Let's think of the common feature of the aforementioned activities - because therein lies the main point. All of the things that we partake in have been preconstructed for us. In the case of watching TV or going to the movie theatre this preselection is apparent, and the popular songs and music that we love are offered to the present fashion. Even tours are assembled from a selection of the multiple options which are scheduled and displayed by travel companies and transportation or airline companies. SNS communication is also guided and induced by secret algorithms, which work on a certain platforms constructed by multinational corporations.
It is not hard to discover the essence and meaning of these phenomena. Our cultural life is nothing but consumption behavior, comprised of choices from the cultural products of the culture industry. Though we still call it cultural life, our cultural behavior is not cultural for there is little room for one's own initiative or creativity. This is the most significant feature of our cultural life in modern times. Figuratively speaking, our cultural behavior is like the movement of chess pieces on the chessboard that has been specifically designed by the culture industry. It is an illusion to think that we are enjoying a cultural life in the literal sense of the word.
Mass culture, or the cultural life that we share commonly, is directed by the profit pursuit strategy of the culture industry. As a result of this strategy, two features are marked. One is a coarseness, which is the necessary result of the culture industry trying to enlarge the population of consumer for the purpose of maximizing it's profit. Taking no account of individual differences or culture quality, the culture industry necessarily focuses on the more vulgar tastes of the masses such as romance, sex, violence, conspiracy and so on.
Of course, the current culture industry doesn't do this plainly. In fact there are a number of insidious wiles. Culture industry gives an illusion of subjectivity by highlighting the mechanism of choice while simultaneously hiding the fact that other choice alternatives are limited. When we become early-adopters or follow the latest fashions, we are in the culture industry's claw. As Jean Baudrillard says, the paradoxical characteristics of our present culture are 'recyclage', which indicate the spontaneous inclination of people to adapt themselves to the new products made by the culture industry. As a result, there occurs the illusion of being a subject in the market of cultural contents. This is the second feature of our present culture.

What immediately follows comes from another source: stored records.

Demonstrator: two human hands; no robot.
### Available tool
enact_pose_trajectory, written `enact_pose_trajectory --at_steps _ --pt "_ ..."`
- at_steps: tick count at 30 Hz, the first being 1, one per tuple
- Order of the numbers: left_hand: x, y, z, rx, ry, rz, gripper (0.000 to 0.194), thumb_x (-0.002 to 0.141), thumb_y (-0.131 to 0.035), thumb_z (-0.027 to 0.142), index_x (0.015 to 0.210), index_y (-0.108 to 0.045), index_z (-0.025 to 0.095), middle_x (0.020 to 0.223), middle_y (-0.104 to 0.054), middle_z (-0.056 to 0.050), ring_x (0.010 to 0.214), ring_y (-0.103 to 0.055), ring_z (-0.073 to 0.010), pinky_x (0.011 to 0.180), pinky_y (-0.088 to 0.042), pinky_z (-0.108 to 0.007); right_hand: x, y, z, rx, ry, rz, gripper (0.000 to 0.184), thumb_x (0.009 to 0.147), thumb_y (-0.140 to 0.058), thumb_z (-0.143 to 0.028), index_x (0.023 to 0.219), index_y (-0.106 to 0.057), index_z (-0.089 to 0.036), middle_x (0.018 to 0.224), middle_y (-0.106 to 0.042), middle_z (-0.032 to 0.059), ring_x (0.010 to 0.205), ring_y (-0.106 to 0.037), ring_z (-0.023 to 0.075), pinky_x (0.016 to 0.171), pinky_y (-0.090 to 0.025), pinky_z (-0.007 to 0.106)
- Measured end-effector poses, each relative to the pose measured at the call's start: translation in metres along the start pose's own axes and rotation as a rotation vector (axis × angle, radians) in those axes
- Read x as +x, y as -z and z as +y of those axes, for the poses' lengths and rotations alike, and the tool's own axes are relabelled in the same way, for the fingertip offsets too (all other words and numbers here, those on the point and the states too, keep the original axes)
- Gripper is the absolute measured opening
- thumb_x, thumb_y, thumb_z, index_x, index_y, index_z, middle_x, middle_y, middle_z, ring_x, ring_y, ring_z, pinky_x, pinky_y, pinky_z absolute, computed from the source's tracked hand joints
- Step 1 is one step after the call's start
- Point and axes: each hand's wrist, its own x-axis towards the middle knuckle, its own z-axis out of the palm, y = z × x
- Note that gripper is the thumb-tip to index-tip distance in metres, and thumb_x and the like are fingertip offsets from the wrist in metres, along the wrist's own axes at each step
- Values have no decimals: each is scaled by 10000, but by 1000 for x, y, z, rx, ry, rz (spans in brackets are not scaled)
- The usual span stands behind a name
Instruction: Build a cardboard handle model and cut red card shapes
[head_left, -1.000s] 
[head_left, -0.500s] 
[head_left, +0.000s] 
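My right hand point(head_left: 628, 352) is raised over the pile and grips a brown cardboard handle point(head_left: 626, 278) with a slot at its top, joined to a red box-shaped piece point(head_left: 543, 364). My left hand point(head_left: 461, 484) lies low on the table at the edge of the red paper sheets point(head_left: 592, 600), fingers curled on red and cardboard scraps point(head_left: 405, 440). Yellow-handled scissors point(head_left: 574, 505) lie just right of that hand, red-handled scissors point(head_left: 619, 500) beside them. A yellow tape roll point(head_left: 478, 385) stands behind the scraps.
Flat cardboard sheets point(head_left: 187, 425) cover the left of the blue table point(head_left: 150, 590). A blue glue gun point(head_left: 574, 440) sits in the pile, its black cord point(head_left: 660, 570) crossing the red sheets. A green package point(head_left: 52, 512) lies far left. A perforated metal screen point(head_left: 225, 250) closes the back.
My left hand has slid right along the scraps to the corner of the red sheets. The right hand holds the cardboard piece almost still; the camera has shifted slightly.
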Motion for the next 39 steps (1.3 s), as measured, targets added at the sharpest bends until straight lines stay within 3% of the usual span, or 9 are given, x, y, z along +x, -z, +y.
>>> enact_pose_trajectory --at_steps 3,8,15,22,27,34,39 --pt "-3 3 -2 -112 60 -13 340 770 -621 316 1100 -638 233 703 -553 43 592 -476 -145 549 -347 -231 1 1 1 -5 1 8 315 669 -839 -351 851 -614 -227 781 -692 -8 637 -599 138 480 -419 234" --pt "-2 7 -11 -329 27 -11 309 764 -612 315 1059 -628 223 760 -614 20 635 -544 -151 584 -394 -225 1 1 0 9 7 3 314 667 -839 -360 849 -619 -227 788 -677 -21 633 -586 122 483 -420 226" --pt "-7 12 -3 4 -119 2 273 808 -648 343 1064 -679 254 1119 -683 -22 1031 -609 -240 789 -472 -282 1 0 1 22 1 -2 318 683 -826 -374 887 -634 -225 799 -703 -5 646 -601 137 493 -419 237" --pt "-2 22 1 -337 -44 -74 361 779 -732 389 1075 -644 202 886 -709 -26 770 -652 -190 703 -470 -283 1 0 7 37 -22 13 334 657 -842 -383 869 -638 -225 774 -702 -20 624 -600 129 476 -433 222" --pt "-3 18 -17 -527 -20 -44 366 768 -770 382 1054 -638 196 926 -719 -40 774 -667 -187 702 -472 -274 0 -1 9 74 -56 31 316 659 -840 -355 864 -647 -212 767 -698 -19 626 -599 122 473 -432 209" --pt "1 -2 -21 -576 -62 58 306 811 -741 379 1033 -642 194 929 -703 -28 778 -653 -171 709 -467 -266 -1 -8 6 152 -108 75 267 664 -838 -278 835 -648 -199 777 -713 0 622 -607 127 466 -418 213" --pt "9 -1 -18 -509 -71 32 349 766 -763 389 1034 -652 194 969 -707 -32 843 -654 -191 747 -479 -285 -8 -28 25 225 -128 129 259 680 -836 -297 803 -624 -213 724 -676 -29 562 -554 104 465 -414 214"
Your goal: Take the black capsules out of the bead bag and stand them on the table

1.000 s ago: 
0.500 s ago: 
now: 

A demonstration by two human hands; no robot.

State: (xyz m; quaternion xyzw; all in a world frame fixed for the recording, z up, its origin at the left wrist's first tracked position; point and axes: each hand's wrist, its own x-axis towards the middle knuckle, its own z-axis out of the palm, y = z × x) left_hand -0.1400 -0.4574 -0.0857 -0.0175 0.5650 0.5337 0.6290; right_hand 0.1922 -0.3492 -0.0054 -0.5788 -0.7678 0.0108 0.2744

This overview reminds us of the pessimistic diagnoses of Horkheimer and Adorno, the authors of The Dialectics of Enlightenment. According to them, it seems impossible to escape from the web of the culture industry.
To overcome the gloomy perspective and restore a proper cultural life, two attitudes are needed. First, we ought to pay attention to communication with others whom we meet during cultural activities, instead of remaining as isolated consumers who face the products of the culture industry alone. At the same time, we should exert ourselves to preserve our individuality so that there can be abundant differences in our cultural lives. A desirable culture might be achieved when diverse human natures can be in full bloom.